Article 2 : L’exécution de la décision implicite de la préfète de l’Isère rejetant la demande de titre de séjour de M. C est suspendue.
Article 3 : Il est enjoint à la préfète de l’Isère de réexaminer la demande M. C dans un délai d’un mois à compter de la notification de la présente ordonnance et, dans l’attente, de lui délivrer dans un délai de cinq jours un document provisoire justifiant de la régularité de son séjour et l’autorisant à travailler qui sera continûment renouvelé tant qu’il n’a pas été statué explicitement sur la demande. Ces injonctions sont assorties d’une astreinte de 50 euros par jour de retard passé l’un ou l’autre délai ou par jour de carence dans le renouvellement de l’autorisation provisoire.

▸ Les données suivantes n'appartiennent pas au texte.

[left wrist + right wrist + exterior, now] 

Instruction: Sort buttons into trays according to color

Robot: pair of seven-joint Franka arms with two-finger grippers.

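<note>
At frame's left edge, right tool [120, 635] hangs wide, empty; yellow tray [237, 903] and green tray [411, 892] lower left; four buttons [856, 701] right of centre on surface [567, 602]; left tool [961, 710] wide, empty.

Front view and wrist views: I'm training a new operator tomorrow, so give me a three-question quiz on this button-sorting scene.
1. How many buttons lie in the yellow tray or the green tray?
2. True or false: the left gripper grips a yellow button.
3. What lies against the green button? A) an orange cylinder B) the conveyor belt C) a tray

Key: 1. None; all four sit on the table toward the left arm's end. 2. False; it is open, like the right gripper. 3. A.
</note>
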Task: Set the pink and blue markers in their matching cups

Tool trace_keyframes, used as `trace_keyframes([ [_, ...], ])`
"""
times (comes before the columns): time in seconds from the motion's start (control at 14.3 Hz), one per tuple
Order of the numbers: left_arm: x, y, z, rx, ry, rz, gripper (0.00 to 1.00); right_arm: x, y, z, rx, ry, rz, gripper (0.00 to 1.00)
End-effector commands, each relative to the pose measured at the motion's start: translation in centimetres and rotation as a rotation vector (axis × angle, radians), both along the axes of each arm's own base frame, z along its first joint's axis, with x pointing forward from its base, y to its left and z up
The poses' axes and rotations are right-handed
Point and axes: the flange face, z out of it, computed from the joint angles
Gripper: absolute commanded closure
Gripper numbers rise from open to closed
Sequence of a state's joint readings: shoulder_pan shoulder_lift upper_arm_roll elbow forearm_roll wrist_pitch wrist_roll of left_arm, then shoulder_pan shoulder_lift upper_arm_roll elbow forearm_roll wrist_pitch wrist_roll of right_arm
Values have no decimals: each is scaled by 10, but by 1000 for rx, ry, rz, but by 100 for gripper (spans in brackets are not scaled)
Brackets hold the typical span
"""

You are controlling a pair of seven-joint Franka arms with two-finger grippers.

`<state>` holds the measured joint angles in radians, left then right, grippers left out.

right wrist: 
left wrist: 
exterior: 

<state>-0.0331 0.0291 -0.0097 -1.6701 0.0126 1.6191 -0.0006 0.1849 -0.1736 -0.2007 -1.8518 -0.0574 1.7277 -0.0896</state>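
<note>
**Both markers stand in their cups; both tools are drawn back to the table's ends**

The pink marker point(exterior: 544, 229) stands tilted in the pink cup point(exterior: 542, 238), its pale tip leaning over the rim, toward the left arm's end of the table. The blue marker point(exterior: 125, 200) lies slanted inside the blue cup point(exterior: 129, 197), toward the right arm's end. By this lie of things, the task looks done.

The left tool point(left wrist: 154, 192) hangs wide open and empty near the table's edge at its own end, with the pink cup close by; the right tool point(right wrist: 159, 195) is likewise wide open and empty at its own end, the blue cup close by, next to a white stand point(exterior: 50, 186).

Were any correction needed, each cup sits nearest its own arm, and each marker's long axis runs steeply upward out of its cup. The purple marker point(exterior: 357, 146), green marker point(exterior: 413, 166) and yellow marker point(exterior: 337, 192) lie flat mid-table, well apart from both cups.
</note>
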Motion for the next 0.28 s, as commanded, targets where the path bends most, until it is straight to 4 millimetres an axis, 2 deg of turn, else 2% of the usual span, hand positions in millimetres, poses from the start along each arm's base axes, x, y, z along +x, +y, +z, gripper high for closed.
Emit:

Article 4 : L’Etat versera la somme de 800 euros à verser à Me Miran sur le fondement de l’article 37 de la loi du 10 juillet 1991, sous réserve de sa renonciation à la part contributive de l’Etat et de l’admission définitive du requérant au bénéfice de l’aide juridictionnelle. Dans le cas où l’aide juridictionnelle ne serait pas accordée par le bureau d’aide juridictionnelle, la somme de 800 euros sera versée à M. C
Article 5 : La présente ordonnance sera notifiée à M. A C et au ministre de l’intérieur.
Copie en sera adressée à la préfète de l’Isère.
Fait à Grenoble, le 3 juin 2025.
La juge des référés,
A. B
La greffière,
J. Bonino
La République mande et ordonne au ministre de l’intérieur en ce qui le concerne, ou à tous commissaires de justice à ce requis en ce qui concerne les voies de droit commun, contre les parties privées, de pourvoir à l’exécution de la présente décision.